How severe does this issue affect your experience of using Ray?
- High: It blocks me to complete my task.
I have a parquet file on HDFS that i am trying to read with Ray Dataset. I am going Out of Memory on 64GB - It’s strange because the file on HDFS is just 3GB, but I am thinking that since the columns are saved as string - it might just be exploding in memory. However, the error message I receive is strange:
2022-08-19 08:06:35,929 ERROR worker.py:94 -- Unhandled error (suppress with 'RAY_IGNORE_UNHANDLED_ERRORS=1'): e[36mray::_StatsActor.record_task()e[39m (pid=758, ip=10.245.115.127, repr=<ray.data.impl.stats._StatsActor object at 0x7ff8fa191af0>) ray._private.memory_monitor.RayOutOfMemoryError: More than 95% of the memory on node k4aczpfr75r7ctfy is used (59.29 / 59.51 GB). The top 10 memory consumers are: PID MEM COMMAND 652 57.85GiB ray::IDLE 206 0.41GiB /home/cdsw/.conda/envs/ray_env/bin/python -m ipykernel_launcher -f /home/cdsw/.local/share/jupyter/r 461 0.11GiB /home/cdsw/.conda/envs/ray_env/bin/python -u /home/cdsw/.local/lib/python3.9/site-packages/ray/dashb 561 0.1GiB /home/cdsw/.conda/envs/ray_env/bin/python -u /home/cdsw/.local/lib/python3.9/site-packages/ray/dashb 758 0.06GiB ray::_StatsActor 941 0.06GiB ray::IDLE 164 0.06GiB /usr/local/bin/python3.6 /usr/local/bin/jupyter-lab --no-browser --ip=127.0.0.1 --port=8090 --Notebo 446 0.05GiB /home/cdsw/.conda/envs/ray_env/bin/python -u /home/cdsw/.local/lib/python3.9/site-packages/ray/autos 98 0.05GiB /usr/local/bin/python3.6 /var/lib/cdsw/python3-engine-deps/bin/ipython3 kernel --automagic --no-secu 453 0.05GiB /home/cdsw/.conda/envs/ray_env/bin/python -m ray.util.client.server --address=10.245.115.127:6379 -- In addition, up to 0.1 GiB of shared memory is currently being used by the Ray object store.
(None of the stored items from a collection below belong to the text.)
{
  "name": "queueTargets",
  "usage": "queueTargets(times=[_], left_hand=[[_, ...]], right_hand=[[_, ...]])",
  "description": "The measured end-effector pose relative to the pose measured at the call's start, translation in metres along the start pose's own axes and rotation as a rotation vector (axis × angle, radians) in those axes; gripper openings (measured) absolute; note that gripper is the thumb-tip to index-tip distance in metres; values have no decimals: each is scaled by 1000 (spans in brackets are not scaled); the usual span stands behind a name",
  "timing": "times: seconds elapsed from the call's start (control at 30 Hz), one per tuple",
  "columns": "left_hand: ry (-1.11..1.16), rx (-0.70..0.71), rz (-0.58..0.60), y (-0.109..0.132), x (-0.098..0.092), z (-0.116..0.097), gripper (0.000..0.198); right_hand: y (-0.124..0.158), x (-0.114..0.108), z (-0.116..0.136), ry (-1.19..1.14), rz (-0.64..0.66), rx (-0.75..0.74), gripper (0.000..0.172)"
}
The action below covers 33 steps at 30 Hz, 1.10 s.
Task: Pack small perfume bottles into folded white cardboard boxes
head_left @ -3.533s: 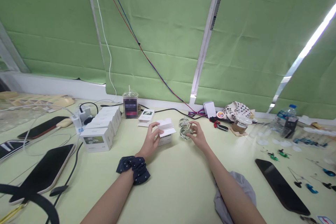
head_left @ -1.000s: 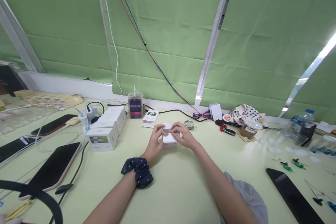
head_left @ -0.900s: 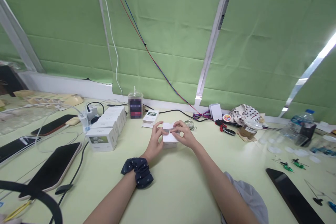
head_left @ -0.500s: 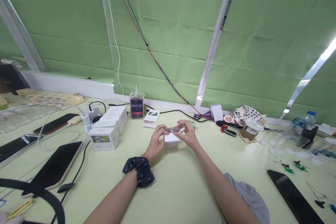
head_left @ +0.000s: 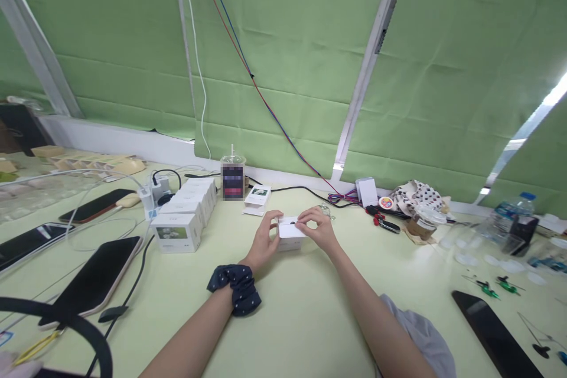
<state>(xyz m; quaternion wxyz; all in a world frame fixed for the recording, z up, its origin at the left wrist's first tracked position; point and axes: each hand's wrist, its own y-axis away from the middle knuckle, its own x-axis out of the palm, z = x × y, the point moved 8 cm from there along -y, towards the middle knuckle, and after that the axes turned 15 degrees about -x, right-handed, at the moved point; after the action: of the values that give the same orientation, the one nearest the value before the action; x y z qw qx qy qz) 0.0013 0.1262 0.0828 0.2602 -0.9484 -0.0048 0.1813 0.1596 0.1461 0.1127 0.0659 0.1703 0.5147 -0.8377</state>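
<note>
Both my hands meet on a small white box [head_left: 291, 230] in the middle of the pale green table [head_left: 287, 313]. My left hand [head_left: 264, 236] curls round its left side, thumb on top. My right hand [head_left: 317, 228] pinches the top flap near a small dark spot, fingers together. A clear glass object [head_left: 326, 209] shows just behind my right hand. A dark scrunchie [head_left: 234, 287] sits on my left wrist.
A row of white boxes [head_left: 183, 212] and a single flat one [head_left: 257, 196] lie to the left, by a plastic cup [head_left: 233, 176] and a charger. Phones [head_left: 95, 274] lie left and right [head_left: 496, 331]. A spotted pouch [head_left: 416, 194], a jar, a bottle and small green tools stand right.
The glass piece that my right hand held beside the open box is out of sight now. Both hands have come onto the box and its flap now lies flat on top.
</note>
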Motion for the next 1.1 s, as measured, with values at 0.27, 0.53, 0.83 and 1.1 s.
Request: queueTargets(times=[0.27, 0.53, 0.83, 1.1], left_hand=[[160, -40, -82, 0, -4, 8, 49], [-123, 77, 1, 3, 4, -6, 38], [-106, 68, -11, 1, 2, -3, 28], [-120, 55, -96, 1, -2, -7, 11]], right_hand=[[1, 0, -2, 52, 21, -5, 12], [4, 0, -9, 13, 1, 45, 12], [5, 4, -12, -153, -48, 81, 37], [6, 3, -14, -252, 20, 159, 29]])
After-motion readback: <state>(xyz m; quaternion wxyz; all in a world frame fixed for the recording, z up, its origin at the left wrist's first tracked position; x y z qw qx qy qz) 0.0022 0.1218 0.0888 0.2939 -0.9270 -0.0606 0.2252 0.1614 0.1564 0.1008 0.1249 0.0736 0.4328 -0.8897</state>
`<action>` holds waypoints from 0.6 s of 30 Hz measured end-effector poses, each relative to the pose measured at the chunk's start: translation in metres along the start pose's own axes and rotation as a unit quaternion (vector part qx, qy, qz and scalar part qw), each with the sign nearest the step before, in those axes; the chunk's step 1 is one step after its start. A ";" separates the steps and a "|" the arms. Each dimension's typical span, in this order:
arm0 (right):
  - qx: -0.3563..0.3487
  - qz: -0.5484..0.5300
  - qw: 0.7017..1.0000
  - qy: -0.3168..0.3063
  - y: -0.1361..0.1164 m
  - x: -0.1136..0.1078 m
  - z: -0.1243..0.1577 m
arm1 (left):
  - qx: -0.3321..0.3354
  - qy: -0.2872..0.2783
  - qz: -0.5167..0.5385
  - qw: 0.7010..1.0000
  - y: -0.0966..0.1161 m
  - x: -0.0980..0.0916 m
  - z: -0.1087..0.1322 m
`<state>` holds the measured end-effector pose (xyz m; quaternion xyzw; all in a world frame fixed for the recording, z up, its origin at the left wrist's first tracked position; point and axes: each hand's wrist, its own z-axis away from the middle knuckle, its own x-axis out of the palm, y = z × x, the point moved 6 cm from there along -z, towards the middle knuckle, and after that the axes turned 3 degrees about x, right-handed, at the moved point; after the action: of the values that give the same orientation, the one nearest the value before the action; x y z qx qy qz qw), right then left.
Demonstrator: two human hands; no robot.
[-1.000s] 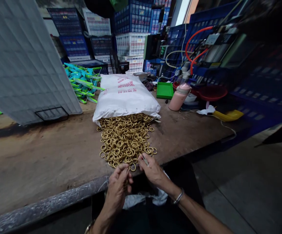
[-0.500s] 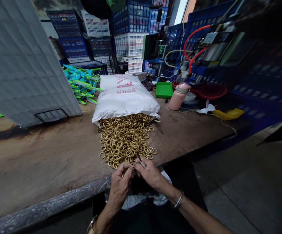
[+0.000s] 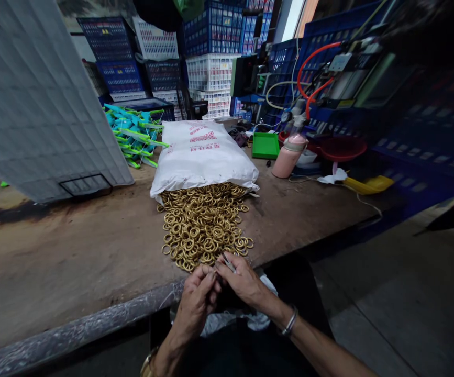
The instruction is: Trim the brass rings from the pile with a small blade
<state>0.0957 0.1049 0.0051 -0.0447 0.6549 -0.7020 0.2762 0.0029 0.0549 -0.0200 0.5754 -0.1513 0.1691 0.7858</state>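
Note:
A heap of brass rings [image 3: 203,226] spills from the open mouth of a white sack [image 3: 202,152] lying on the brown worktable [image 3: 73,251]. Both my hands meet at the table's near edge, just below the heap. My left hand [image 3: 197,303] is closed in a pinch, apparently on a brass ring, though the ring is mostly hidden by the fingers. My right hand [image 3: 242,280] is closed on a thin metal tool [image 3: 229,263] whose tip points toward the left fingers. A metal bangle [image 3: 289,320] sits on my right wrist.
A large grey ribbed panel [image 3: 34,99] leans at the left. Teal and green plastic parts [image 3: 134,131] lie behind it. A pink bottle [image 3: 289,154], green tray [image 3: 265,145], red bowl [image 3: 340,148] and yellow scoop [image 3: 368,184] stand at the right. Stacked crates [image 3: 211,57] fill the back.
My hands have come together: the right hand with the tool moved left and down to meet the left hand's pinch at the table edge.

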 end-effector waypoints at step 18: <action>-0.076 0.324 0.943 -0.009 0.002 0.012 0.014 | 0.045 0.076 -0.065 0.994 0.006 -0.007 0.005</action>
<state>0.0928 0.0868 0.0016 0.1428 0.6830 -0.5226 0.4898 -0.0060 0.0513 -0.0160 0.6046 -0.0460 0.1674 0.7774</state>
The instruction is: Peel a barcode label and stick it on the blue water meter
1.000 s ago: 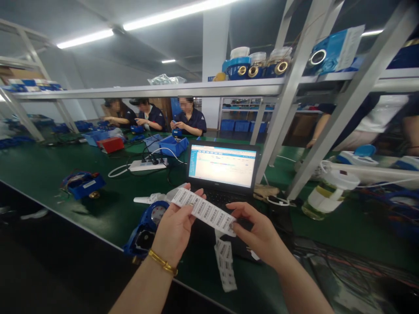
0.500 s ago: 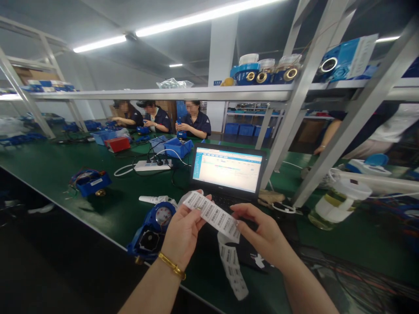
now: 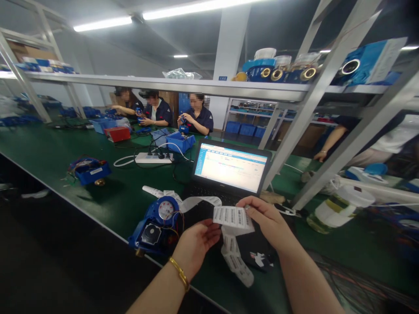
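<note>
My right hand [image 3: 266, 220] pinches a white strip of barcode labels [image 3: 233, 216] by its right end, just in front of the open laptop [image 3: 233, 168]. The strip's tail hangs down and curls onto the green table [image 3: 49, 161]. My left hand [image 3: 195, 245], with a gold bracelet on the wrist, is palm-up with loose fingers, its fingertips just below the strip's left end and not gripping it. A blue water meter [image 3: 157, 223] with a round dial lies directly left of my left hand. A loose white paper strip [image 3: 196, 200] lies behind the meter.
A white power strip [image 3: 153, 158], blue bins [image 3: 181, 141], a red bin [image 3: 118, 133] and a second blue meter [image 3: 90, 171] sit farther back. Three people work across the table. Slanted metal shelf posts [image 3: 294, 131] and a glass jar [image 3: 334, 210] stand right; cables lie at lower right.
My left hand has let go of the label strip and dropped lower. My right hand alone now holds the strip, raised slightly toward the laptop.
</note>
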Demonstrator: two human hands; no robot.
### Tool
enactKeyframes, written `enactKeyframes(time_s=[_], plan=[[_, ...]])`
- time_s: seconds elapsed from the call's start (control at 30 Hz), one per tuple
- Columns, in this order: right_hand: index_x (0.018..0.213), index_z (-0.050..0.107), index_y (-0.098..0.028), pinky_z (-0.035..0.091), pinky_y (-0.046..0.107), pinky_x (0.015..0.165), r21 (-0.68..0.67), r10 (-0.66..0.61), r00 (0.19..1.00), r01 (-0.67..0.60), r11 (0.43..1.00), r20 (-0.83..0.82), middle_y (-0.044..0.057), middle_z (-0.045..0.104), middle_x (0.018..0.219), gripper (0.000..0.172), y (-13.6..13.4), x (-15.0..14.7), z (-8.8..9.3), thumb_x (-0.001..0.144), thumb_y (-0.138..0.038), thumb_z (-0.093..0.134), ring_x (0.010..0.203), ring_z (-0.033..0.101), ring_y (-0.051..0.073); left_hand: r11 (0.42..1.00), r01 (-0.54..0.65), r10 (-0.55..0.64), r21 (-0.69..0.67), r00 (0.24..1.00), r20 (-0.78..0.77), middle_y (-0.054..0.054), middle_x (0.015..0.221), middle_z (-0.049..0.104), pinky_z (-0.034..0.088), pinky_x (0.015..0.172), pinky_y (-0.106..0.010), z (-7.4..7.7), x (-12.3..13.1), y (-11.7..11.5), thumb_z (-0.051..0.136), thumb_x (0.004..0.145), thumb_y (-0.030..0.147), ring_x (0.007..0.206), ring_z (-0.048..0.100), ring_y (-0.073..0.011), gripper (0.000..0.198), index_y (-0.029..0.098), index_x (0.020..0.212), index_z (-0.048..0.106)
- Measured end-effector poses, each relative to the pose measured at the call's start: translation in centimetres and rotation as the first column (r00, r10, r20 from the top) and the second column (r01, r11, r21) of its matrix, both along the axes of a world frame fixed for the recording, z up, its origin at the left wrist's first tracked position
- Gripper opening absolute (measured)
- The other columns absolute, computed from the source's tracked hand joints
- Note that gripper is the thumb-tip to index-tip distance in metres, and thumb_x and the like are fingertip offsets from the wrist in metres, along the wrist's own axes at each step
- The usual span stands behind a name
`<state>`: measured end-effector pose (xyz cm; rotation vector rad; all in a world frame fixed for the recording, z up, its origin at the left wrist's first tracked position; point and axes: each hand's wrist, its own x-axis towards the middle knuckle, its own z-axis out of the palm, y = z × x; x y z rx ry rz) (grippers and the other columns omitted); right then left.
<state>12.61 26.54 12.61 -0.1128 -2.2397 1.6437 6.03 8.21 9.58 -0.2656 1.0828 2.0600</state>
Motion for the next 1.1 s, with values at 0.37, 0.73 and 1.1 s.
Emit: enactKeyframes(time_s=[0.37,0.73,1.1], plan=[[0.097,0.055,-0.02,0.037,0.029,0.066,0.657,0.097,0.978,0.05,0.752,-0.186,0.003,0.051,0.088,0.025,-3.4,4.1,2.4,0.096,-0.016,0.031,0.077,0.049,0.017,0.997,0.016,-0.015,0.081,1.0,-0.013,-0.007,0.082,0.065,0.046,0.07,-0.025,1.2,-3.1,2.3,0.05,0.086,0.025,0.072,0.061,-0.0142,0.015,0.012,0.085,0.058],[0.108,0.054,-0.02,0.043,0.031,0.078,0.635,0.001,0.963,0.178,0.752,-0.27,0.007,0.052,0.103,0.025,-5.3,3.7,0.6,0.094,-0.013,0.034,0.093,0.051,0.02,0.984,-0.062,0.089,0.167,0.983,-0.162,-0.007,0.077,0.067,0.052,0.074,-0.028,3.4,-2.6,2.3,0.051,0.078,0.006,0.075,0.064,-0.0162,0.018,0.011,0.092,0.062],[0.106,0.055,-0.018,0.049,0.034,0.078,0.161,-0.201,0.944,0.249,0.955,-0.263,0.004,0.059,0.089,0.027,-4.2,-0.9,-1.3,0.083,-0.032,0.055,0.085,0.057,0.021,0.98,0.048,0.013,0.195,0.954,-0.299,-0.008,0.074,0.069,0.047,0.068,-0.026,3.0,-1.8,1.9,0.075,0.053,0.016,0.074,0.062,-0.0189,0.033,0.009,0.085,0.068]])
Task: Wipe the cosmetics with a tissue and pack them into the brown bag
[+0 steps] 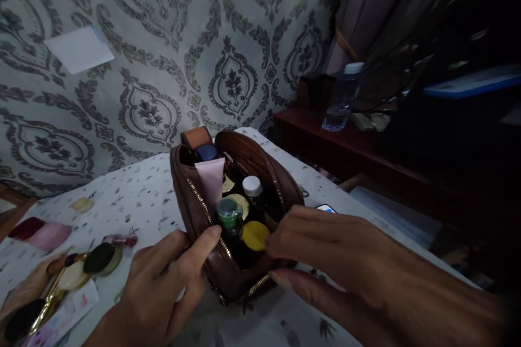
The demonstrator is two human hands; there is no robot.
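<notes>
A brown zippered bag (pixel 191 195) stands unzipped on the patterned sheet. Inside it are a pink tube (pixel 210 180), a dark blue cap (pixel 207 152), a green-lidded jar (pixel 229 213), a white-capped dark bottle (pixel 253 186) and a yellow lid (pixel 255 235). My left hand (pixel 163 276) is at the bag's near left edge, its index finger stretched against the zipper beside the green jar. My right hand (pixel 329 249) closes its fingers and thumb around the bag's near right rim, next to the yellow lid.
Makeup items lie on the sheet at left, including a brush (pixel 44 303), an open round compact (pixel 100 260) and a pink sponge (pixel 51 235). A water bottle (pixel 342 97) stands on a dark red table (pixel 297 122) at right. Behind is patterned wallpaper with a white paper (pixel 80 50).
</notes>
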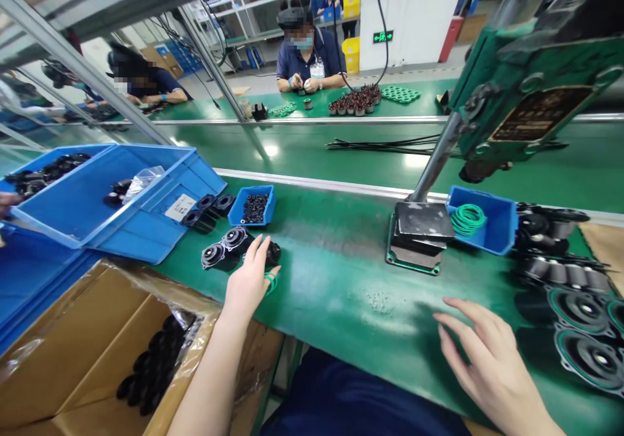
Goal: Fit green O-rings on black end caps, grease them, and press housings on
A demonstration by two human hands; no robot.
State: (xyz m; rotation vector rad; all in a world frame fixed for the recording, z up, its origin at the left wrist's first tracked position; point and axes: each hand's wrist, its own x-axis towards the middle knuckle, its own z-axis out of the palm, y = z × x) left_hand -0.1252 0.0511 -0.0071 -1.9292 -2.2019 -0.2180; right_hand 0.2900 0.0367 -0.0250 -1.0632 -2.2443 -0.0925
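Note:
My left hand is at the left of the green bench, its fingers and thumb around a black motor housing that they partly hide. Thin green rubber rings hang by the thumb of that hand. Touching or just beside it stand two more black motor housings with grey metal end faces upward. My right hand hovers over the bench at the right, fingers spread, with nothing in it. Nearest to it are black motor housings with green rings seated in their end faces.
A green press overhangs a black metal block. Beside the block, a blue bin contains green rings. At left are a small blue bin of black parts, larger blue bins and a carton. Co-workers sit across the bench.

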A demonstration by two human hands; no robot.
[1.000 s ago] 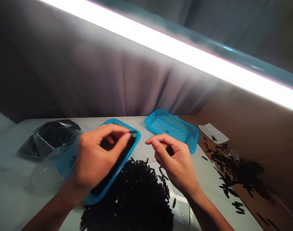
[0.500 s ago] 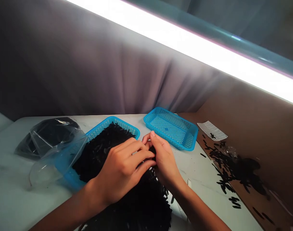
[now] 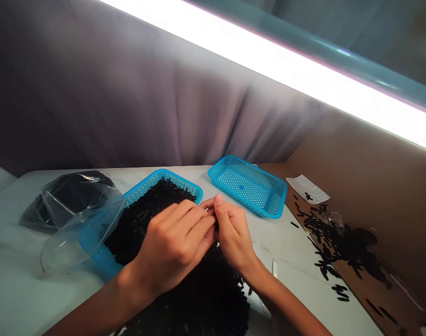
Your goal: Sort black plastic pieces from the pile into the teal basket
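Observation:
My left hand point(image 3: 179, 238) and my right hand point(image 3: 232, 228) meet over a large heap of small black strips point(image 3: 199, 298). The fingers of both hands are curled and pressed together at the tips. Whatever they pinch is mostly hidden; only a dark bit shows between them. Behind my left hand, a blue perforated basket point(image 3: 195, 189) is piled with the same black strips point(image 3: 143, 212). A second blue basket point(image 3: 246, 184), with no strips visible in it, stands beyond my right hand.
At the left, a clear plastic bag point(image 3: 76, 200) with dark contents overlaps the filled basket. Loose black pieces point(image 3: 328, 242) lie scattered along a brown board point(image 3: 363, 289) at the right, near a gridded paper point(image 3: 309, 189). A bright tube light point(image 3: 268, 60) crosses overhead.
My left hand has moved slightly left, its fingers now curled tighter and drawn closer together. My right hand has shifted a little left, its thumb slightly lower.

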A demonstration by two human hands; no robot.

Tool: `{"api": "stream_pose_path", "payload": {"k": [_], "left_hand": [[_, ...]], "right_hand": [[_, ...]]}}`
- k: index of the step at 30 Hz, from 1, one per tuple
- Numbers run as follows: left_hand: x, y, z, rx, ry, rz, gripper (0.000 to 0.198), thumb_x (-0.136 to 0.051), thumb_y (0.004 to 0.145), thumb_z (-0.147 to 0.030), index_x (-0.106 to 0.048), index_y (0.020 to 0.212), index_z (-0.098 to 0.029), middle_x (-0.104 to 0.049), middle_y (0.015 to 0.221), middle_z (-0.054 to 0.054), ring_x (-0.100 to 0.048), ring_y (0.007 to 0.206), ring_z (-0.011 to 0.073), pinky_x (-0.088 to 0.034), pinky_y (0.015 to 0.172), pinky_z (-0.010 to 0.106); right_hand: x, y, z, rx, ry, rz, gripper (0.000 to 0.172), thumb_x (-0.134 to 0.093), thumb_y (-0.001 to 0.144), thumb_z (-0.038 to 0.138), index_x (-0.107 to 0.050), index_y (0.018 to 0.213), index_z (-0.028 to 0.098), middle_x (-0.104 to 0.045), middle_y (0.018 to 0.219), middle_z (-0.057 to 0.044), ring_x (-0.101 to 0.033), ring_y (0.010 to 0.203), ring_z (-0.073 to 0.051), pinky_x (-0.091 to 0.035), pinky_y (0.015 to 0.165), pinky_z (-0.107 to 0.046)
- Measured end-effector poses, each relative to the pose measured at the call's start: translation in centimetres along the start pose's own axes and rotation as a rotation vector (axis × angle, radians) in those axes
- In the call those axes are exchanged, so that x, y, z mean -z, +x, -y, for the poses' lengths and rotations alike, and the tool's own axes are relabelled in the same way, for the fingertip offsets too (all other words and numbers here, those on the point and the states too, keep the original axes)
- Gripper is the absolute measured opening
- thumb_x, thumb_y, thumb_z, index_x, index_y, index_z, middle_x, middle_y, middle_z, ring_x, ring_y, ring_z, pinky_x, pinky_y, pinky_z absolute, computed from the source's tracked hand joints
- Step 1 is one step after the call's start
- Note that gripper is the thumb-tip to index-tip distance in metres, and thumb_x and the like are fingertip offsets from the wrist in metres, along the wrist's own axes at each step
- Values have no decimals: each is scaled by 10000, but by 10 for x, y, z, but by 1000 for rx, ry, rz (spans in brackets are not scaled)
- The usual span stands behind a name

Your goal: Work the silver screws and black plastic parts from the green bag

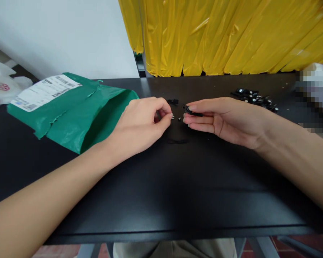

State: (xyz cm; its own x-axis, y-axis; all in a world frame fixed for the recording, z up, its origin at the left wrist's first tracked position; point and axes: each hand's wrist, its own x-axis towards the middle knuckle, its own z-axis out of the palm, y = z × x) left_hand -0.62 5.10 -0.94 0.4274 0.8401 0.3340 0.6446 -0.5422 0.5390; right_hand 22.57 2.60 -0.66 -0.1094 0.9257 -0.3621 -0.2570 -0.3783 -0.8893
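Note:
Over the middle of the black table [161, 193], my left hand [141, 123] pinches a tiny silvery metal piece [173, 117] between thumb and fingertips. Facing it, my right hand [226, 120] holds a small, slim black part [193, 112] between thumb and fingers, its looped end pointing left. The two held pieces are apart. Another tiny metal piece [179, 119] lies between the hands. Just behind sits a small black part [173, 102], and nearer to me lies a thin black cord-like loop [177, 141]. The exact kind of these small parts is too small to tell.
An opened green mailing bag [70, 118] with a white label lies left, partly behind my left hand. A pile of small black and silver parts [254, 98] rests beyond my right wrist. Yellow plastic sheeting [218, 39] hangs behind the table; a white plastic bag [5, 84] is far left.

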Motion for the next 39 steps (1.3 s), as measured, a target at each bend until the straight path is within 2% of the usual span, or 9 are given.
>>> {"api": "stream_pose_path", "payload": {"k": [2,5,15,22,27,34,39], "left_hand": [[1,0,1,12,24,21,78,-732,892,-256,-791,841,-262,-778,807,10,-663,711,207,-430,652,341],[0,0,2,34,44,53,70,-743,892,-267,-792,843,-263,-776,806,15,-652,702,210,-412,628,339],[0,1,0,47,89,108,70,-760,908,-286,-798,854,-262,-762,816,19,-646,719,214,-399,629,352],[5,1,-2,23,177,183,145,-671,982,-294,-809,969,-248,-766,978,23,-692,857,220,-461,728,364],[4,0,1,-7,179,171,140,-676,977,-283,-811,982,-246,-762,1048,18,-688,875,215,-491,770,386],[3,1,2,-24,196,178,118,-696,971,-270,-811,989,-252,-760,1034,14,-694,883,222,-496,787,394],[3,1,3,-30,199,169,115,-714,963,-273,-814,1012,-244,-773,1033,20,-700,870,228,-495,780,396]], "right_hand": [[0,-1,2,-30,-16,-6,63,-805,951,139,-861,922,145,-876,908,-95,-867,823,-196,-743,751,-234],[-1,-2,5,-73,-50,-27,67,-805,936,141,-865,929,112,-870,858,-123,-862,768,-201,-734,694,-218],[0,-3,7,-111,-92,-26,91,-800,943,141,-852,894,86,-866,862,-155,-852,738,-207,-745,702,-244],[-3,-6,12,-163,-124,-30,128,-730,999,90,-846,946,74,-871,894,-130,-855,748,-185,-743,723,-245],[-1,-5,10,-145,-124,-9,126,-747,1008,116,-853,944,93,-873,897,-125,-857,762,-177,-743,735,-243],[-2,-6,7,-54,-117,42,50,-843,965,141,-877,1001,135,-880,902,-92,-862,800,-164,-741,774,-223],[-4,-9,3,47,-148,94,137,-919,892,131,-891,1014,185,-881,913,-53,-857,792,-151,-721,702,-171]]}}
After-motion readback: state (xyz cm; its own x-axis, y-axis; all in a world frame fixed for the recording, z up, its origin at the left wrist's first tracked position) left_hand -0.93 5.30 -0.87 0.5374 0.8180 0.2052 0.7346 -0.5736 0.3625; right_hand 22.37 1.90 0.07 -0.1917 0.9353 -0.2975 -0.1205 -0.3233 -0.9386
Shows that the memory is occupied by Ray IDLE? Also:
[2022-08-19 08:02:20,228 E 652 652] plasma_store_provider.cc:132: Failed to put object 32d950ec0ccf9d2affffffffffffffffffffffff0100000001000000 in object store because it is full. Object size is 562617392276 bytes. Plasma store status: (global lru) capacity: 18795524505 (global lru) used: 0% (global lru) num objects: 0 (global lru) num evictions: 0 (global lru) bytes evicted: 0
Object store is full - but at the same time empty?
I am thinking maybe this is just a strange error message but the underlying issue is simply the parquet file exploding in memory due to string types. Any way I can just sample a few records of the parquet file to see how much space they would take? I used
take(10) but it seems the whole file is still loaded in memory (which causes the crash in turn).